Junto a La vida puede ser una lata, muestran el proceso de evolución del autor desde la escritura hacia la pintura, además de ser preciosos ejercicios de libertad expresiva, finura en el análisis, desvergonzada introversión y generoso sentido del humor. Dedicados a la que sería su mujer, Ana Ruiz de la Prada, son también y sobre todo una apasionada declaración de amor.
Aunque fueron concebidos como un juego, sin intención de ver la luz, Pe Cas Cor S.I. decidió su publicación en Árdora como un homenaje. En esta edición, se respetó al máximo la relación entre textos y dibujos, aunque por limitaciones de espacio no se publicaron todos los últimos. Se imprimió sobre papeles de los colores correspondientes, con tinta negra como la de los originales, aunque muchos de éstos tienen algún trazo en rotulador de color, como se ve en la una de las dobles páginas que aquí reproducimos del Cuaderno Amarillo.
Anteriormente se había publicado El Cuarderno Rojo en una cuidada edición semifacsímil. La editorial El Gato Gris reprodujo el cuaderno y serigrafió en sus páginas, en blanco y negro, los textos manuscritos por Pedro y sus dibujos, iluminándolos con rotulador en algunos casos.

 

El amor según Enoch Swing
"Mis enemigos me describen como un hombre zafio y grosero. No tengo amigos, así que nadie sino yo puede describirme con benevolencia. Estoy casi siempre solo y por la noche no me acompaña mujer. No conozco el amor. Bueno, quizá lo conozca un poco. Quizá sea lo que siento cuando veo a esa tunanta del puerto, la rubia que lleva faja. Siempre fui partidario de las señoras que usan faja. Qué le vamos a hacer. Hay cosas mucho peores". [Enoch Swing, abstemio, moreno, tosco, gandul, ni mejor ni peor que los otros].
(Cuaderno Amarillo)
 


 
Qué bonitos eran los duelos.
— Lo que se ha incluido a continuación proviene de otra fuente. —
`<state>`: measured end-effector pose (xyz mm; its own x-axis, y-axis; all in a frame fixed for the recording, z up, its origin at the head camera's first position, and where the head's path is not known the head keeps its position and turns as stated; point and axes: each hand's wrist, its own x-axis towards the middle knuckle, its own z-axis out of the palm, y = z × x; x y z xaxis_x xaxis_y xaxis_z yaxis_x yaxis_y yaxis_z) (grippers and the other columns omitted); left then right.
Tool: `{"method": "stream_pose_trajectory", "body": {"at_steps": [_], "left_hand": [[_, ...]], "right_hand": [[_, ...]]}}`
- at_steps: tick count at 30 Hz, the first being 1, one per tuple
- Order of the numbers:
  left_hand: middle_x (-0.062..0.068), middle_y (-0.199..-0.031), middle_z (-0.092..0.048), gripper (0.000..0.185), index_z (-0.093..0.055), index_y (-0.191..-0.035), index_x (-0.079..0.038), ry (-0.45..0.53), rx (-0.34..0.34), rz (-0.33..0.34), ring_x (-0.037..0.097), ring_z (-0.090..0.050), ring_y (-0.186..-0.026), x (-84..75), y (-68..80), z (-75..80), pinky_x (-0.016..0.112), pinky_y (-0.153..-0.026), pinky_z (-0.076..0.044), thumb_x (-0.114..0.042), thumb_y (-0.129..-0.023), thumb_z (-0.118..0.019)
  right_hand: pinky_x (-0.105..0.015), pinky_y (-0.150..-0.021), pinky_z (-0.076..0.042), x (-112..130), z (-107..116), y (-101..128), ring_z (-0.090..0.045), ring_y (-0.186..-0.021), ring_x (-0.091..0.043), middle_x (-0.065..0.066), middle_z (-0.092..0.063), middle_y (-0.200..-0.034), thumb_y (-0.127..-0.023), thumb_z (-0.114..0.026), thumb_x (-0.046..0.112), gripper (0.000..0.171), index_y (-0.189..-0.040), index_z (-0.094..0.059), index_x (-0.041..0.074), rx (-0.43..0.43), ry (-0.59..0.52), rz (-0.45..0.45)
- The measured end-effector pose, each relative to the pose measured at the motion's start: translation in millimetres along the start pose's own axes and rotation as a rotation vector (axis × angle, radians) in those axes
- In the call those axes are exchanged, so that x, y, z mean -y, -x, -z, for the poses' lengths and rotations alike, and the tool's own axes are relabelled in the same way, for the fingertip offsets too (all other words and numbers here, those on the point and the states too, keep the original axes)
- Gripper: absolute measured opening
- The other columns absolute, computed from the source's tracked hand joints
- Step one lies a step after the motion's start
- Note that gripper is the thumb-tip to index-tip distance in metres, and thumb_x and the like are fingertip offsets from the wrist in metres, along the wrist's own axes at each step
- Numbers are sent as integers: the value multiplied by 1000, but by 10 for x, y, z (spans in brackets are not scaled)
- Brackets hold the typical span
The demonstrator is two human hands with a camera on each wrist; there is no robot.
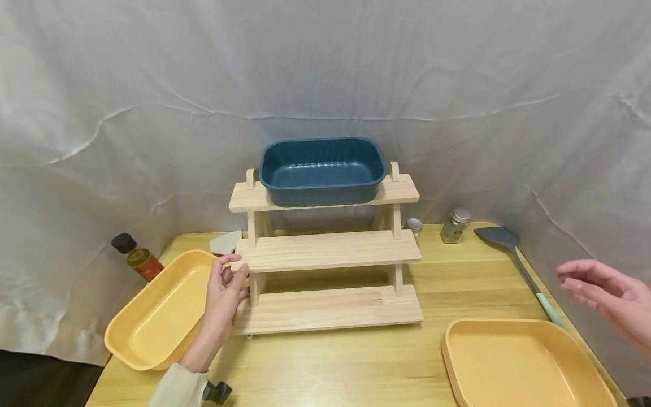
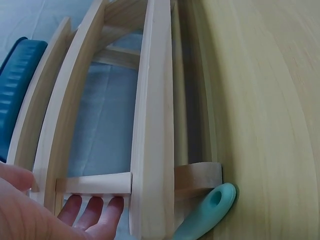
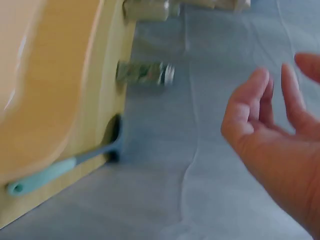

Me suena que en los duelos cada duelista tenía un padrino... parecerían bautizos, bautizos rojos en vez de blancos. ¡Ojalá los duelos volvieran a ponerse de moda!... Me ofende usted, caballerete. Le desafío. Pistolas. A las cuatro. No falte usted. Maldito ganapán. Los preparativos se hacían en secreto y a escondidas, como se hacen todas las cosas importantes. El olor de la pólvora es mucho más puro que el del incienso. A las 4 y 5 hay un hombre malherido. Eso se llama puntualidad. Esos gemidos se llaman agonía. Un hombre agoniza virilmente... así quiero yo agonizar en tus brazos, Ana.
(Cuaderno Rojo)

Arrojé un piano al mar para que se convirtiese en pianola. Creía que el lenguaje de los hombres coincidía con el del universo.
(Cuaderno Verde)
 

 
Paradoja:
Las segundas intenciones (de las personas en general) son siempre más importantes que las primeras.

[Kierkegaard afirma que esta paradoja persa es el equivalente laico de "los últimos serán los primeros, etc." ¡Osado danés! ¡Amplia criatura!]